Are Primordial Black Holes Truly Fine-Tuned?

TL;DR

This paper challenges the common criticism that primordial black hole models require excessive fine-tuning by proposing a new measure of naturalness, showing these models are not inherently unnatural.

Contribution

It introduces a modified Wilson's naturalness criterion to assess fine-tuning in primordial black hole models, providing a more balanced evaluation of their naturalness.

Findings

Primordial black hole models are not necessarily fine-tuned according to the new criterion.

The traditional measure of fine-tuning may overstate the unnaturalness of these models.

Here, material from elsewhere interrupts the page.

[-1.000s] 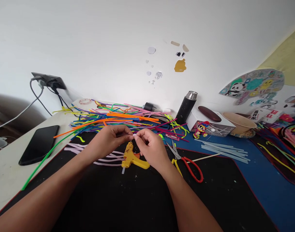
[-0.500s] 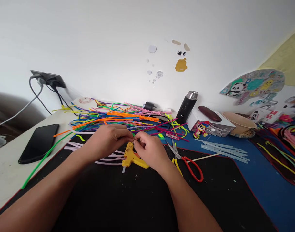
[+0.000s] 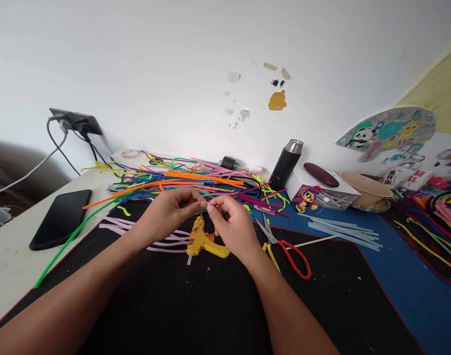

The new measure aligns the perceived naturalness with the actual sensitivity of the models.

Abstract

Single-field inflationary models which generate primordial black holes through the enhancement of the curvature primordial power at small scales are commonly criticized and frequently dismissed because they require a large amount of fine-tuning in the parameters setting the ultra slow-roll phase. However, the standarly adopted definition of fine-tuning has a clear drawback: the more the primordial black hole abundance is small and cosmologically harmless, the larger the parameter space is fine-tuned. A reliable measure of fine-tuning should deliver a large value when the primordial black hole abundance is fine-tuned and at the same time reduce to something close to unity when it encounters typical sensitivity. Motivated by such arguments, we use the (modified version of) Wilson's naturalness criterion for quantifying the fine-tuning and naturalness and we show that the primordial black hole models are not technically unnatural.